Functional genomic regions and candidate genes have also been identified by a comparative mapping approach in Brassicas (Schmidt and Bancroft 2011). Mapping and identification of candidate genes in B. rapa by comparative genomic study have been reported: for example, cloning of flowering time FLC genes (Schranz et al. 2002), clubroot resistance genes syntenic to the Arabidopsis chromosome (Suwabe et al. 2006), and mapping QTLs for flowering time (Li et al. 2009). QTLs for clubroot resistance were identified in B. oleracea and comparative analysis of resistance genes was performed between B. rapa and B. oleracea (Nagaoka et al. 2010). In B. juncea, comparative mapping of QTL regions for aliphatic glucosinolate with the corresponding Arabidopsis sequence identified candidate genes regulating the aliphatic glucosinolate biosynthetic pathway (Bisht et al. 2009). In B. olercaea, candidate genes for male fertility were identified by comparing sequence-tagged markers with genome sequences of Arabidopsis and B. rapa (Ashutosh et al. 2012). As the B. napus genome sequence is not available, sequences of diploid progenitors B. rapa and B. oleracea were utilized in comparative mapping with Arabidopsis to identify candidate genes of QTLs for seed weight in B. napus (Cai et al. 2012). Li et al. (2013) have identified five major functional conserved genomic regions containing QTLs for morphological and yield traits between A, B, C subgenomes of B. rapa, B. juncea and B. napus. The knowledge gained from comparative analysis has revealed high-level sequence collinearity across Brassicaceae and helps in understanding genome evolution and polyploidization. Comparative genomic studies give confidence in identifying orthologous candidate genes for important agronomic traits in Brassica crops and help in generating an integrated linkage map of species.
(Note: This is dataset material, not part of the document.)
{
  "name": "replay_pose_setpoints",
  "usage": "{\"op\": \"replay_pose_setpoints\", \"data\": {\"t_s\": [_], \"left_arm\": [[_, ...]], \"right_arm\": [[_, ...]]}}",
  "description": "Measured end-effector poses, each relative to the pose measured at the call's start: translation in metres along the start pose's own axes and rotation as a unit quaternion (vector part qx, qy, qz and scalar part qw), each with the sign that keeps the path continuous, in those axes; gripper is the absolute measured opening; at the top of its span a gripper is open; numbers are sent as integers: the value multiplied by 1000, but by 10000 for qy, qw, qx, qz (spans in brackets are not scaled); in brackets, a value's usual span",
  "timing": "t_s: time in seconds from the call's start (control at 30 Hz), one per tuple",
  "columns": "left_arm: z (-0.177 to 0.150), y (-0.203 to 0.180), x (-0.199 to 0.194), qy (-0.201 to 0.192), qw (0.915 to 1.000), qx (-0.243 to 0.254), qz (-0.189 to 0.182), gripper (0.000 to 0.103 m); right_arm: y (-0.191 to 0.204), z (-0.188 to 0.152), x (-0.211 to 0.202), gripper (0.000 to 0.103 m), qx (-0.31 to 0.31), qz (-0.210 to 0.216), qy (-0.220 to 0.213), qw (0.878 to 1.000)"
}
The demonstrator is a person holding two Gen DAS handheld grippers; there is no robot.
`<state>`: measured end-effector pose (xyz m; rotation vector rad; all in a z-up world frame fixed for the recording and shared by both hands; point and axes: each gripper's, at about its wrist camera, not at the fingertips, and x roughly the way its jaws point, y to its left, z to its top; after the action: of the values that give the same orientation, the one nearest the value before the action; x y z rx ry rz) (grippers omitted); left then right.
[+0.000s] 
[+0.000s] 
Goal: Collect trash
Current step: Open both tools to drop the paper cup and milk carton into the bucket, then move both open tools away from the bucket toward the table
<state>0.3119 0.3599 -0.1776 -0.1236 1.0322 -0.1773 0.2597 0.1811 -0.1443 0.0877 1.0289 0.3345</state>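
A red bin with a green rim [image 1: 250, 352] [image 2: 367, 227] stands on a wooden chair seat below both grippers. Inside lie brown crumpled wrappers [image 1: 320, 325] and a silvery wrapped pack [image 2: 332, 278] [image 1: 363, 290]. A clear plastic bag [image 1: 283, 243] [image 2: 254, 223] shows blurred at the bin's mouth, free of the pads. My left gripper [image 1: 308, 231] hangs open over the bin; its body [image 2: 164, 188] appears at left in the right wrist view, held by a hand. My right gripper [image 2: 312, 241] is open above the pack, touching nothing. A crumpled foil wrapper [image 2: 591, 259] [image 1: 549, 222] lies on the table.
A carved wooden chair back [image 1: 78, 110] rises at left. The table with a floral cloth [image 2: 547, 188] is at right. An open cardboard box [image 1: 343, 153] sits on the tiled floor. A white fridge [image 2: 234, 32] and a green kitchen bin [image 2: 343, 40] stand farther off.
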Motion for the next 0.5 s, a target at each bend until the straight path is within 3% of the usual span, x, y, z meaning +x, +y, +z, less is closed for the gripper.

Next-generation genotyping techniques in Brassica

Recent advances of NGS technology have facilitated the discovery of various approaches of simultaneous sequence variant analysis and genotyping. Selected genomic regions or targeted restriction fragments of pooled individuals can be sequenced in a single reaction of a massive parallel sequencing platform. The sequences are aligned to the reference genome to compare assembled individual sequences and to identify variant sites to discover SNPs. These approaches are cost-effective and highly efficient in generating large amounts of informative data. Different protocols are available, such as complexity reduction of polymorphic sequences (CRoPS, Van Orsouw et al. 2007), restriction-associated DNA sequencing (RADseq, Baird et al. 2008), genotyping by sequencing (GBS, Elshire et al. 2011), and diversity arrays technology (DArT, Jaccoud et al. 2001). Each of the above protocols has its advantages and limitations but is reliable in SNP discovery and genotyping. Comparisons of these protocols have been explained in various reviews (Davey et al. 2011, Nielsen et al. 2011). These genotyping methods have been explored only in a few Brassica species, although transcriptome sequence techniques have been used for SNP discovery in B. napus and B. rapa (Hu et al. 2012, Trick et al. 2009a, 2009b).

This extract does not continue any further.